__Directions for this task__: Check every line below for the word "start" and copy each one that has it.

__Provided material__:
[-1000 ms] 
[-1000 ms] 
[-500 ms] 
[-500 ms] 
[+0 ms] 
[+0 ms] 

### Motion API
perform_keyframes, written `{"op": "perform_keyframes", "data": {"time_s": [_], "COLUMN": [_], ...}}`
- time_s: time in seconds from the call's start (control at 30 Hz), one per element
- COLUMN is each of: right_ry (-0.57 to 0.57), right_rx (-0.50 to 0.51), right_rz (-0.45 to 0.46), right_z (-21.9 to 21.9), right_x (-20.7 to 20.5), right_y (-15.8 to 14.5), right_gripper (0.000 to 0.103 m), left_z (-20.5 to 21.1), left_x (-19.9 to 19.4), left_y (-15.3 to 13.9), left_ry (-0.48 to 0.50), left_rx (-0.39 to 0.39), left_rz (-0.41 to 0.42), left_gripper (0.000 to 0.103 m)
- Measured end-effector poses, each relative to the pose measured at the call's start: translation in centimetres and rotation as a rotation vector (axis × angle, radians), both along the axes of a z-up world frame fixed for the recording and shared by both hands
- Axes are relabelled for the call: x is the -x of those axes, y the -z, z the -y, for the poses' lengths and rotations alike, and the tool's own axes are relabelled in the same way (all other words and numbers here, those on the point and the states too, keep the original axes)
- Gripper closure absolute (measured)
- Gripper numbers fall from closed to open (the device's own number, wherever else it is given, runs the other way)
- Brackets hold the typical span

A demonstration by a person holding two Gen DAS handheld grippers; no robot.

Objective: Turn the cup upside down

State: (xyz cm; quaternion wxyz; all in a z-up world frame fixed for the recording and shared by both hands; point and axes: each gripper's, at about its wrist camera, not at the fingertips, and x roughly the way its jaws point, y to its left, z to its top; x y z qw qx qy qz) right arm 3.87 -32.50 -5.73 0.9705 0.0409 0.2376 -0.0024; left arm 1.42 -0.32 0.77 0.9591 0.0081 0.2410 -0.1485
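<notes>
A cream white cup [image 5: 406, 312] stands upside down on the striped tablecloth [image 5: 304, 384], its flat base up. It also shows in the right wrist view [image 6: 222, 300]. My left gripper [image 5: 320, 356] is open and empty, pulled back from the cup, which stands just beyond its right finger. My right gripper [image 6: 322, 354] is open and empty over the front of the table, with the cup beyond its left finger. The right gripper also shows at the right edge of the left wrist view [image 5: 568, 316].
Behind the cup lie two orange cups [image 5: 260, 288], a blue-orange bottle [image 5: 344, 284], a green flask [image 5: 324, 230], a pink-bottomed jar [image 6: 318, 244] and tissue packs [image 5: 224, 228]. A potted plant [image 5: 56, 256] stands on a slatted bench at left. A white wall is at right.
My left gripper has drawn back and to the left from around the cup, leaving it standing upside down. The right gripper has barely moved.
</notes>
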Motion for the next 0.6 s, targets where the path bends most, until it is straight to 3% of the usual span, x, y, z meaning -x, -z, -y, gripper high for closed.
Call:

__Output for this task__:
- time_s: time in seconds from the call's start (control at 30 Hz), one per element
- Measured end-effector poses, each relative to the pose measured at the call's start: translation in centimetres and rotation as a rotation vector (axis × angle, radians), both along the axes of a z-up world frame fixed for the recording and shared by both hands

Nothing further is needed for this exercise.